On many occasions it is not easy to determine from the clinical history whether the reaction is mediated by IgE or is a delayed reaction, since the patients do not remember exactly how much time has passed between taking the medication and manifestation of the reaction when the latter is only cutaneous. Furthermore, at the time of consultation, the cutaneous symptoms have disappeared and the patients are not always able to provide the report from at the first medical visit. Thus, it is necessary to carry out cutaneous tests: prick and/or intradermal and epicutaneous tests.
Cutaneous prick tests have been described with different positive antibiotics, though on many occasions there is a lack of information on the methodology used or the clinical symptoms involved 11. Despite their great use in confirming the etiopathogenic mechanism of type I reactions, the sensitivity of these tests is not particularly high. We have found no other cases in the literature of positive prick tests for metronidazole.

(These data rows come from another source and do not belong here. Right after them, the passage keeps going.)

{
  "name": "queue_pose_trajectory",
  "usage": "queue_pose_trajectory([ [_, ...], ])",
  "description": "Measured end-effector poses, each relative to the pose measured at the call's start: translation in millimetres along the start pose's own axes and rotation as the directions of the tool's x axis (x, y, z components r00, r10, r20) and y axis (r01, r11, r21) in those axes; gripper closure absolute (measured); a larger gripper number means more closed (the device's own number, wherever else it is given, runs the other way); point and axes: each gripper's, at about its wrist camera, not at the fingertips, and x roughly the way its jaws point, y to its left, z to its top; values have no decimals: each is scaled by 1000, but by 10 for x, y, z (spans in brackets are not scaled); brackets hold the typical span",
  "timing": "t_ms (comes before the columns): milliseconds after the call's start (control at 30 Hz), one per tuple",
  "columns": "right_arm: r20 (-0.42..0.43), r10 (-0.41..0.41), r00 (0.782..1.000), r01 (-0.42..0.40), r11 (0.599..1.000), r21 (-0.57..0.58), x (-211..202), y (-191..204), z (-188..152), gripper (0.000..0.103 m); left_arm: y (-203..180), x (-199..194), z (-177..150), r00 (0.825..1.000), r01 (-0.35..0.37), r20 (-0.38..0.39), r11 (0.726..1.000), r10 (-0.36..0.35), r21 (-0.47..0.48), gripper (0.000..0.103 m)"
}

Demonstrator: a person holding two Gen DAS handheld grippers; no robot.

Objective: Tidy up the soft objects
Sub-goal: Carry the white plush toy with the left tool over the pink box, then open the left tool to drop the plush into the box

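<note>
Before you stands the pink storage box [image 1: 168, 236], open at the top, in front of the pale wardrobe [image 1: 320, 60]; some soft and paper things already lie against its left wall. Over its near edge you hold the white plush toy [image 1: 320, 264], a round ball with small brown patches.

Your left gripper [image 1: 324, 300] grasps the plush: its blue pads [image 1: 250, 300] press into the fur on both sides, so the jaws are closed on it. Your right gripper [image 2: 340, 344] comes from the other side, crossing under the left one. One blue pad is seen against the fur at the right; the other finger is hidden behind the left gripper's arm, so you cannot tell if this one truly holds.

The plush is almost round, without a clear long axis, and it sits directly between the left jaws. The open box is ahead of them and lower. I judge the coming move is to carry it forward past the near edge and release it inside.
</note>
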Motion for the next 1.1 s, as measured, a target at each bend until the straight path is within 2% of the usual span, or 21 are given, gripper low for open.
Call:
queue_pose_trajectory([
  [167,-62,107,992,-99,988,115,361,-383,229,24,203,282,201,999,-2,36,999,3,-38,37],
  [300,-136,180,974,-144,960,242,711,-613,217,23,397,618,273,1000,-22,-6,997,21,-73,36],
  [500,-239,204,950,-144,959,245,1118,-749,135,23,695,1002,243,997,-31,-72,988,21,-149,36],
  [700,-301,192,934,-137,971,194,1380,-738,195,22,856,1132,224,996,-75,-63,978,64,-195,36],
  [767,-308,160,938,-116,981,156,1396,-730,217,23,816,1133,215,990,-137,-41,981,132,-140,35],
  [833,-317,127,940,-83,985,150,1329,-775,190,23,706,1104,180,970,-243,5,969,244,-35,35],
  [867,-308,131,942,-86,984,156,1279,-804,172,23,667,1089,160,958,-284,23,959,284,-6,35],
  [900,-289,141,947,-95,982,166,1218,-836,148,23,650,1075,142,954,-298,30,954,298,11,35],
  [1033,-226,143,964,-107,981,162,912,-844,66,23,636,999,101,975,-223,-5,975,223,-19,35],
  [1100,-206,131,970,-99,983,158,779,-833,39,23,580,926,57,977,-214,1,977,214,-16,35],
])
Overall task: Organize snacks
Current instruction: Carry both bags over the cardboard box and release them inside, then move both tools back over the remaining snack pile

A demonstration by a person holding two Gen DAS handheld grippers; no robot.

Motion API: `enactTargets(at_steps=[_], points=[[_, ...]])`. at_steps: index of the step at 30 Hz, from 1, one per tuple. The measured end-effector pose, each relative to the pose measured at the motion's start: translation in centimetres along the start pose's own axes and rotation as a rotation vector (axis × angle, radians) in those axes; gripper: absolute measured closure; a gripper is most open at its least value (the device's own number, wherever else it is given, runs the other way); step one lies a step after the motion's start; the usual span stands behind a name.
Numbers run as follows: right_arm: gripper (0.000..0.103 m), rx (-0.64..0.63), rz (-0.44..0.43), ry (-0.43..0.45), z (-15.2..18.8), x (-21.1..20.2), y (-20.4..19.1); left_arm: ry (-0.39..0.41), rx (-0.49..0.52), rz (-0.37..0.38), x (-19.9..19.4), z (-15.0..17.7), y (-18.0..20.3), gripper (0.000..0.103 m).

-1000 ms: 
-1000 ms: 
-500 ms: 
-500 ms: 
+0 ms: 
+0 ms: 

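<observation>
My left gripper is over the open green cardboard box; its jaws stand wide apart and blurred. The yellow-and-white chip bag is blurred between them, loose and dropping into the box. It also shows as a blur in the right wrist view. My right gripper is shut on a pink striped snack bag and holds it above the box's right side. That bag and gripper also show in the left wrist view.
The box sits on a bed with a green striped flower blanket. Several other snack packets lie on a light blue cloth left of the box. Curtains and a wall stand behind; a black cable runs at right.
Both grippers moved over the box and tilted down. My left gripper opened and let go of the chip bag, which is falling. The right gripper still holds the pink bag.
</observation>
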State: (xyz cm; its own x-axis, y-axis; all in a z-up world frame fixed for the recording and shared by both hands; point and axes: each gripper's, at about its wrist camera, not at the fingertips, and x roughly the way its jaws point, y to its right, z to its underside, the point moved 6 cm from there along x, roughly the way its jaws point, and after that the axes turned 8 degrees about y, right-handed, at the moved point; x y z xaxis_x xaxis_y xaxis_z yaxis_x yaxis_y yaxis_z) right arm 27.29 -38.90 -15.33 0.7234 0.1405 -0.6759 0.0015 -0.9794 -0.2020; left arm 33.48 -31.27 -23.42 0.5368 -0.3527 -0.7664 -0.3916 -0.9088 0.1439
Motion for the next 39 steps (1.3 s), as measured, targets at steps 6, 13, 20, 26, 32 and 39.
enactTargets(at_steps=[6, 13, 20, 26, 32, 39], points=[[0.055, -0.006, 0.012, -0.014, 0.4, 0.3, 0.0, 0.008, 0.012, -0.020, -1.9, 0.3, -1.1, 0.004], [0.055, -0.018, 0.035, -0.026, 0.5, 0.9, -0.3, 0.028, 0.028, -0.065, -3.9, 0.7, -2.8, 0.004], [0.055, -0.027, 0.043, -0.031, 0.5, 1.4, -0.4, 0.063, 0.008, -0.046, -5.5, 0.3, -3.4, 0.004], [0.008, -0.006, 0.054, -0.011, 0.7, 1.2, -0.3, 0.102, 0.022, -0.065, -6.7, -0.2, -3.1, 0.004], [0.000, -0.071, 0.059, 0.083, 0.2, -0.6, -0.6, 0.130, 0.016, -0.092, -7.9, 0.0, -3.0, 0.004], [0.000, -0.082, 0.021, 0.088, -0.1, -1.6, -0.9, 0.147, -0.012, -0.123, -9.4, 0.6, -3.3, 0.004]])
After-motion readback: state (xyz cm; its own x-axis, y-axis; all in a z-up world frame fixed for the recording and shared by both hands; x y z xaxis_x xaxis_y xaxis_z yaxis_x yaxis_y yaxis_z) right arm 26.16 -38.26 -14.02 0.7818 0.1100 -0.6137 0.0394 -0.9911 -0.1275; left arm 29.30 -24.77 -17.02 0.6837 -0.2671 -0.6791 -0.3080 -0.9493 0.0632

Regarding the epicutaneous tests with antibiotics, their performance is not as high as in the cases of contact dermatitis 12. Positive results have been described for ECT particularly with certain drugs such as betalactams, antiepileptics drugs, benzodiazepines and nonsteroidal antiinflammatory drugs 13 but there is a lack of information on other medications. The majority of the positive epicutaneous tests with metronidazole were obtained from a fixed exanthema residual lesion 8,14,15.
Two cases have been described of fixed exanthema from tinidazole with positive oral provocation for metronidazole 16,17, though other authors have failed to confirm this 18. On also taking into account the high structural similarity between metronidazole and its derivatives (tinidazole, secnidazole and ornidazole), the possibility of cross-reactivity is seen to be very high. For this reason, and because other therapeutic alternatives are available, the possibility of provoking our patients with these derivatives is not considered.
Taking into account the low sensitivity of cutaneous testing (both prick tests and epicutaneous tests), oral provocation appears to be an essential tool for the diagnosis of early and delayed hypersensitivity reactions to metronidazole. We believe that in our cases, after oral provocation the symptoms did not reappear in the same way as in the initial reaction possibly because joint administration with spiramycin modifies haptenization of the drug after its hepatic metabolization.